- What needs to be done -
Return the full listing unchanged, excluding any images it contains.

- Information provided -
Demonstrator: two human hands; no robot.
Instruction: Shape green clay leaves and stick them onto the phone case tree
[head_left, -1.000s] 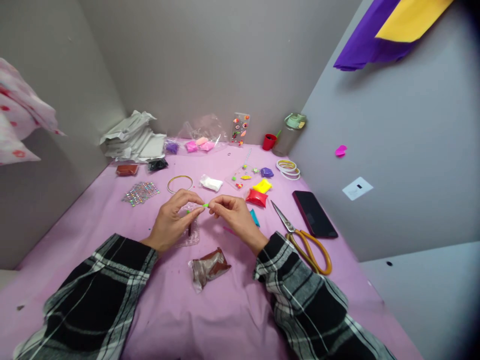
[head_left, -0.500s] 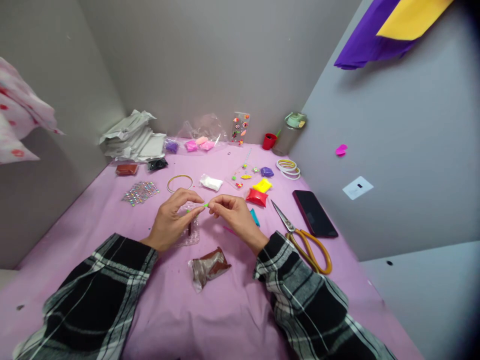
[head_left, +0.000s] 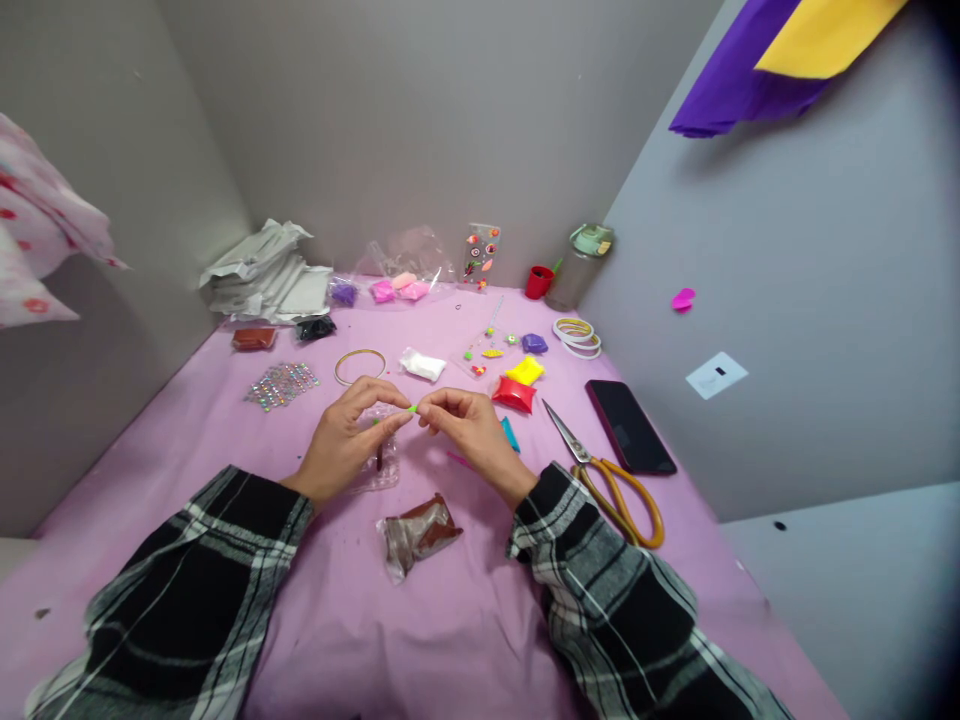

- Result of this task -
Demonstrator: two human hands; no robot.
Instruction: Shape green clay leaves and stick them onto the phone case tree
[head_left, -1.000s] 
[head_left, -0.500s] 
[head_left, +0.000s] 

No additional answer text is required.